# Problem to work on:
Counting task for the entries below: give the number of lines that contain the word "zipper", with no other text.

Recorded data
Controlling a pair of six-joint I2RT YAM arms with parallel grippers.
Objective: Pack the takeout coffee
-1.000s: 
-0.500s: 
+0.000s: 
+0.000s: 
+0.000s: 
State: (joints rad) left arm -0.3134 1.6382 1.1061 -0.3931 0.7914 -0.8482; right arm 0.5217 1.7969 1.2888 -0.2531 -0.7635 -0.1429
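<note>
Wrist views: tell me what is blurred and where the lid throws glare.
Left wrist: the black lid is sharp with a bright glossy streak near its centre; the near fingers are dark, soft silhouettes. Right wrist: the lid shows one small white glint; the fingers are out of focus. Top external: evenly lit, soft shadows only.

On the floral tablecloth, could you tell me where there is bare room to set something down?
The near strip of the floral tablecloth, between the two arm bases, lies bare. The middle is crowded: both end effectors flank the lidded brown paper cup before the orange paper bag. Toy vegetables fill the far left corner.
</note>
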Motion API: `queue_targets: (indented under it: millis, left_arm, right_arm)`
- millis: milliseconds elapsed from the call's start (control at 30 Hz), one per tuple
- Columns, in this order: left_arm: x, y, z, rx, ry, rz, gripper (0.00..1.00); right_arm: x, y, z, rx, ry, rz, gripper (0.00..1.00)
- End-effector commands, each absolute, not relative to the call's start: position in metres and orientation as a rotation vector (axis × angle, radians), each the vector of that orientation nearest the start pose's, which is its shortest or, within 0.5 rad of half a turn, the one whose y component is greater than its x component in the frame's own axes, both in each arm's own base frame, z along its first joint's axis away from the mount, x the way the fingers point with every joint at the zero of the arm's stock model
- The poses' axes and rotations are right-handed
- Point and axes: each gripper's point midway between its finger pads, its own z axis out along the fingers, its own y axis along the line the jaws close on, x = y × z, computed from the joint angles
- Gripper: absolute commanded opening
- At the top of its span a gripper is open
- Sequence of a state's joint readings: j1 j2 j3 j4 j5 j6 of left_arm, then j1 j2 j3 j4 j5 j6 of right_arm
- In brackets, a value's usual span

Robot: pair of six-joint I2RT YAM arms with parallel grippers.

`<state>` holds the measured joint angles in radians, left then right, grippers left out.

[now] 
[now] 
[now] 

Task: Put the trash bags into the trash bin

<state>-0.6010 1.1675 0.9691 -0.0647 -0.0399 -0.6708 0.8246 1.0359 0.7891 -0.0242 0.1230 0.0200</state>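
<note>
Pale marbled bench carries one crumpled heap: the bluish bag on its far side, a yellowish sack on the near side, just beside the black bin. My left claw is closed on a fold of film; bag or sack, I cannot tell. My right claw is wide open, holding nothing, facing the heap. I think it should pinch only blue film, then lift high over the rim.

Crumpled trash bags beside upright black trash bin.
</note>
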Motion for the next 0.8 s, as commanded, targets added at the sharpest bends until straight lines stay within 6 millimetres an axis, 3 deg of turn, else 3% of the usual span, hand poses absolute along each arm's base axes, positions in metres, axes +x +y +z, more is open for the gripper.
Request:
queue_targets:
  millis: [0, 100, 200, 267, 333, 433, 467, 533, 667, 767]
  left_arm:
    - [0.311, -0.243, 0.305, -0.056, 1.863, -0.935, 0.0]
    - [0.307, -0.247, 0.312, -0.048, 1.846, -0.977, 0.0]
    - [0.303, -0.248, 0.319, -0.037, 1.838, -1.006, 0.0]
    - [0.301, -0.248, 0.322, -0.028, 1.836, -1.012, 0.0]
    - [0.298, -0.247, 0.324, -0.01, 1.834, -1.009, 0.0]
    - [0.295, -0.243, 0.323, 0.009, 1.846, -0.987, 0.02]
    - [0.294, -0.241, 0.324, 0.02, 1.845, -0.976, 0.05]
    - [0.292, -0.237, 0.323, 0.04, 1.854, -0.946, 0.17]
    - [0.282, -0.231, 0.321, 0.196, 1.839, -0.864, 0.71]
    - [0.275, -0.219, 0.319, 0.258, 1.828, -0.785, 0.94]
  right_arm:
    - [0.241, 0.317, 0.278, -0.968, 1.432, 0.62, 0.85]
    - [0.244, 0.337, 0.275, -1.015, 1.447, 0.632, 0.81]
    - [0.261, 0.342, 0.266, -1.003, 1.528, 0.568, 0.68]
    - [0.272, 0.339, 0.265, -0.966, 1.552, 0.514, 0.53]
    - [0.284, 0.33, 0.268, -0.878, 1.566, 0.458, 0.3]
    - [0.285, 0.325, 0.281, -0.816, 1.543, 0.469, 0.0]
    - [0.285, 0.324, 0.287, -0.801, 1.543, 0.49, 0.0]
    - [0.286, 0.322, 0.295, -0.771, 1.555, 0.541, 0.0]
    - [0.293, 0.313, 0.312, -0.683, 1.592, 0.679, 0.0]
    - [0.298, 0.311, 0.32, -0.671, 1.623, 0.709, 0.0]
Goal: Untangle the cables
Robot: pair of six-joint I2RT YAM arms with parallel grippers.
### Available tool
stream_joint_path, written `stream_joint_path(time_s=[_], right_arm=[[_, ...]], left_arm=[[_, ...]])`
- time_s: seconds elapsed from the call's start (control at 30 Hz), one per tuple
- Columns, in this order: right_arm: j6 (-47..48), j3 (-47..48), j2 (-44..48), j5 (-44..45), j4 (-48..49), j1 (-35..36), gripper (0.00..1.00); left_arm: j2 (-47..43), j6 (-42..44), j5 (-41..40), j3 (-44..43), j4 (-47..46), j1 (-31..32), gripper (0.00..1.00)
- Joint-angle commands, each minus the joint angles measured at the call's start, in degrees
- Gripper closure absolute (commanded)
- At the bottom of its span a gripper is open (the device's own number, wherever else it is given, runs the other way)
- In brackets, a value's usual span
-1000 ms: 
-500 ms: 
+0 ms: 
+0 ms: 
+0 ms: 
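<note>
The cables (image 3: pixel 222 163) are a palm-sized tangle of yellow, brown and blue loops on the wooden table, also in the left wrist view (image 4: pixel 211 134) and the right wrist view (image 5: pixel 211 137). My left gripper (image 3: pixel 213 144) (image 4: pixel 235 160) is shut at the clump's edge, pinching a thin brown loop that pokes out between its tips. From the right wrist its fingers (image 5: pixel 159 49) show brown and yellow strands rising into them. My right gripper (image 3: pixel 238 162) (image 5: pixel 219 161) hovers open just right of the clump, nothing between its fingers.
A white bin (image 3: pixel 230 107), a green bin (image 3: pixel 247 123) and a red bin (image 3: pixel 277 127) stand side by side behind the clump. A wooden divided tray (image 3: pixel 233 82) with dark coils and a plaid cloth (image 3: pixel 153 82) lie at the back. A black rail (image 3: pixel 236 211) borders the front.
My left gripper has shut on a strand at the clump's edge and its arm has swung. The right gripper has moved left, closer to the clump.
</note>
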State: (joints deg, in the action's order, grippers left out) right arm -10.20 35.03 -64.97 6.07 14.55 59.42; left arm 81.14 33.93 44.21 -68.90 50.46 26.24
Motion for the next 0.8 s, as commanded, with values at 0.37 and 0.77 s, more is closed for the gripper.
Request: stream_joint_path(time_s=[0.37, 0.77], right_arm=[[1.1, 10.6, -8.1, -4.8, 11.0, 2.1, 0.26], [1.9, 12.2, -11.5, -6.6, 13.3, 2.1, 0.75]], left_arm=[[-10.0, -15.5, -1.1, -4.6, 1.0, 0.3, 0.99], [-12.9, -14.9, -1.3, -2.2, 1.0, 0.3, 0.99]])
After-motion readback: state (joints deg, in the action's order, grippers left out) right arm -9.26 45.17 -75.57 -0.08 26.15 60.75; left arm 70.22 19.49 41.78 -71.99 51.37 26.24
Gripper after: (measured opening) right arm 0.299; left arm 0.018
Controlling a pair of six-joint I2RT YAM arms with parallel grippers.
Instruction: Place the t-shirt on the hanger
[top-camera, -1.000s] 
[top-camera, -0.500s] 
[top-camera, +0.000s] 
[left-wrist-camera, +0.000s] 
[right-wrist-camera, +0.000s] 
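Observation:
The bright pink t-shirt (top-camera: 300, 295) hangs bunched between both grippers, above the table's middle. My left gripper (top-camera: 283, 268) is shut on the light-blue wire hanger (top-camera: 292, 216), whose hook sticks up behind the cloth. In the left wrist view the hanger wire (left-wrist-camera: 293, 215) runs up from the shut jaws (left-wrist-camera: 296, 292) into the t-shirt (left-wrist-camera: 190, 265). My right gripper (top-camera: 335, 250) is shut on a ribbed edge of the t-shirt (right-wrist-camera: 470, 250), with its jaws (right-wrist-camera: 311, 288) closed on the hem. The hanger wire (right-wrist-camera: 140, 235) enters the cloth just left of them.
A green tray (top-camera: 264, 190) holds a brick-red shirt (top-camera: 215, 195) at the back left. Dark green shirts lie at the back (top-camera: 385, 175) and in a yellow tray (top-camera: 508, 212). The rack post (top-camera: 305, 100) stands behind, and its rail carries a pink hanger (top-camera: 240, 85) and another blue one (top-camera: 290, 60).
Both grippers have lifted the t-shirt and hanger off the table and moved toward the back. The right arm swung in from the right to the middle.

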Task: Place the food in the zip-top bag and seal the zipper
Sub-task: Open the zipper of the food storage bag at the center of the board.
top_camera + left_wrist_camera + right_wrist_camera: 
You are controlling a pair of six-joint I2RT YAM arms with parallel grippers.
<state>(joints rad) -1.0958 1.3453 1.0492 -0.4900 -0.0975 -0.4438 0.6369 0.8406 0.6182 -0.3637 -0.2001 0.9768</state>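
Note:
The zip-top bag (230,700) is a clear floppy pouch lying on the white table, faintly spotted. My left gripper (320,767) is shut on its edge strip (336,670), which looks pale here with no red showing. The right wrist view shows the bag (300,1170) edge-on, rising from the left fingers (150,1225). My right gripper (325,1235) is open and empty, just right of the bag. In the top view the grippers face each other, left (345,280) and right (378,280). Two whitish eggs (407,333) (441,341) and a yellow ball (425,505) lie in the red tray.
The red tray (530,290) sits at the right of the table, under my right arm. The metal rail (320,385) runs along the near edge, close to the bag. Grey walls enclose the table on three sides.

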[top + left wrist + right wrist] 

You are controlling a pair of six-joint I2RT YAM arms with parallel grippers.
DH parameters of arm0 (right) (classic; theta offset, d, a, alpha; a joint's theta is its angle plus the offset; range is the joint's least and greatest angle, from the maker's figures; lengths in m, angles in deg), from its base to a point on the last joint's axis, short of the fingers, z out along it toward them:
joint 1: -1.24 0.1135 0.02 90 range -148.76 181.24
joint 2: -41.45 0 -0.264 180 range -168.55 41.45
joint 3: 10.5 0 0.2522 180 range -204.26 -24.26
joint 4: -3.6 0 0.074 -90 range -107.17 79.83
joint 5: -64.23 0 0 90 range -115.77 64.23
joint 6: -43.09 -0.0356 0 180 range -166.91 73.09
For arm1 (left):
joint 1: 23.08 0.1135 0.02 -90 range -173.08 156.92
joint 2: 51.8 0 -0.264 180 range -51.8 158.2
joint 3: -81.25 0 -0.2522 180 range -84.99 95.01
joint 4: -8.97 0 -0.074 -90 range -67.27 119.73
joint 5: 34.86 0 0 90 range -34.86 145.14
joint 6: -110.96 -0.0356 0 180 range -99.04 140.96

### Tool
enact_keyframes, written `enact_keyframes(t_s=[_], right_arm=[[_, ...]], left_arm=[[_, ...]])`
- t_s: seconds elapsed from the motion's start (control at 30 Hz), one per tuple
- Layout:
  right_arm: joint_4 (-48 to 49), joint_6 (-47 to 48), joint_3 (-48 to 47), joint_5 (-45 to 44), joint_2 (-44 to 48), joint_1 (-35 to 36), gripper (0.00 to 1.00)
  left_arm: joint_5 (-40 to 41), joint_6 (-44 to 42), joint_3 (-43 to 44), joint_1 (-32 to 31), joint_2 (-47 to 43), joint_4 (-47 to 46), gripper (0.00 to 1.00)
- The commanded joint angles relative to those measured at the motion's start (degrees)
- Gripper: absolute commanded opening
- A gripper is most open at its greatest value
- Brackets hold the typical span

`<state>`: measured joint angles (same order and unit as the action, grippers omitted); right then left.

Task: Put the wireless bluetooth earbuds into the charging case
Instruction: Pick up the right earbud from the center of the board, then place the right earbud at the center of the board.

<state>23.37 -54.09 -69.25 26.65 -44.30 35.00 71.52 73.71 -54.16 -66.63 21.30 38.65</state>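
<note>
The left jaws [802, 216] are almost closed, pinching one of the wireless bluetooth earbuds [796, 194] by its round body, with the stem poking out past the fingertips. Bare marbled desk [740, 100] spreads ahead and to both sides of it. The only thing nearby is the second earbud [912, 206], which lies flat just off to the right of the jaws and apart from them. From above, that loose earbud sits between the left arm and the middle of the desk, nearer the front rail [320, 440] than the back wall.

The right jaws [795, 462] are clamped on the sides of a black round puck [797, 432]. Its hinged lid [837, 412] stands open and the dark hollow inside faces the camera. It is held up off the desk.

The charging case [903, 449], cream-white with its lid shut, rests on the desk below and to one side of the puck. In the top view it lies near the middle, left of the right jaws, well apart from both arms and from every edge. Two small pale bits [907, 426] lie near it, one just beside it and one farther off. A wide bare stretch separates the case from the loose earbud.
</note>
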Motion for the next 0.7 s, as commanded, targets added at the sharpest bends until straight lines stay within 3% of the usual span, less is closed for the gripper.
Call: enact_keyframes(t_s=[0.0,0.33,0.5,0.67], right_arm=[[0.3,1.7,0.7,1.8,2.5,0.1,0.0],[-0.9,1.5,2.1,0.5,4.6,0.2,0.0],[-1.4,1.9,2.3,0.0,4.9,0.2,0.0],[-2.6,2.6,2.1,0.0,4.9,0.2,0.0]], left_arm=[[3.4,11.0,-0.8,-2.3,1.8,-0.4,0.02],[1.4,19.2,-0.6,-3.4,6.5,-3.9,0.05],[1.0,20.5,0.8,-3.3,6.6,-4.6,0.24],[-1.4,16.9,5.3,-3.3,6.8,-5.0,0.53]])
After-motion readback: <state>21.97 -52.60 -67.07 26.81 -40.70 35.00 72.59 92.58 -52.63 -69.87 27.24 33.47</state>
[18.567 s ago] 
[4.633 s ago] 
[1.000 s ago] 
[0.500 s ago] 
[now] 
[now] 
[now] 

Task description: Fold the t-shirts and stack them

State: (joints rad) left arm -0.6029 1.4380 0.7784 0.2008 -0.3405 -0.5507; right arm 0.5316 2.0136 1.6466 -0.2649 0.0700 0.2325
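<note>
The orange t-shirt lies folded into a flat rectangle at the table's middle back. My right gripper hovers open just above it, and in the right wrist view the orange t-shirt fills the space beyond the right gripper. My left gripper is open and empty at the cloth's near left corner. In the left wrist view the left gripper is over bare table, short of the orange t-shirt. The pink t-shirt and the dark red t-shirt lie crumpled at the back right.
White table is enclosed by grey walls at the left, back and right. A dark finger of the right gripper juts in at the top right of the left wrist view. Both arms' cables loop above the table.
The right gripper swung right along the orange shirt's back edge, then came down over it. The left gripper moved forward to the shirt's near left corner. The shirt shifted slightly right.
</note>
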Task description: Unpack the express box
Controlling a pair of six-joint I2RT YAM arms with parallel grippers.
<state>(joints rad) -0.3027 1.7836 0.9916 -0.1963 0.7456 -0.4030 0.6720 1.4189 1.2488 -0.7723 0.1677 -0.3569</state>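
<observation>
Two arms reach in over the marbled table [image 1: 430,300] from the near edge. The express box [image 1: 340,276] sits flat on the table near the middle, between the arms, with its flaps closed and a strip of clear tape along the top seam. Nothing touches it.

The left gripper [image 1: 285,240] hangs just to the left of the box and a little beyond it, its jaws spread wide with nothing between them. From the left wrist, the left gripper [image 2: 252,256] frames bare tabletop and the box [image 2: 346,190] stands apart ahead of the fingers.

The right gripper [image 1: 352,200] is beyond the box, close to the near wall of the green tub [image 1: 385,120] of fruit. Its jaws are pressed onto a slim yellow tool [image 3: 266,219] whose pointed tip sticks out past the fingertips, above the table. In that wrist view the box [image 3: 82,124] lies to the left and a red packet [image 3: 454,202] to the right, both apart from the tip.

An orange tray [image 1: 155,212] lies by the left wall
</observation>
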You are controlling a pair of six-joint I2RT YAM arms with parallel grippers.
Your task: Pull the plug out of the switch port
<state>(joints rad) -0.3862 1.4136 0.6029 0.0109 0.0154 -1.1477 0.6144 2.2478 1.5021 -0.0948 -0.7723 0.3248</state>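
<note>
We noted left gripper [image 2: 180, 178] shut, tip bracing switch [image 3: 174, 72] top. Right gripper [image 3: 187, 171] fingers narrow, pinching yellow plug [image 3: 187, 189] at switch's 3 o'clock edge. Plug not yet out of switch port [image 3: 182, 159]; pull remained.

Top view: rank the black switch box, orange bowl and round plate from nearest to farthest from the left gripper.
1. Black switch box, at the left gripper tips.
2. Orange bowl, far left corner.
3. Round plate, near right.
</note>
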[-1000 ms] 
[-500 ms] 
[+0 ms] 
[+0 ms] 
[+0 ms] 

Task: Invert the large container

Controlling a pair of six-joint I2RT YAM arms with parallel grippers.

# Answer area:
2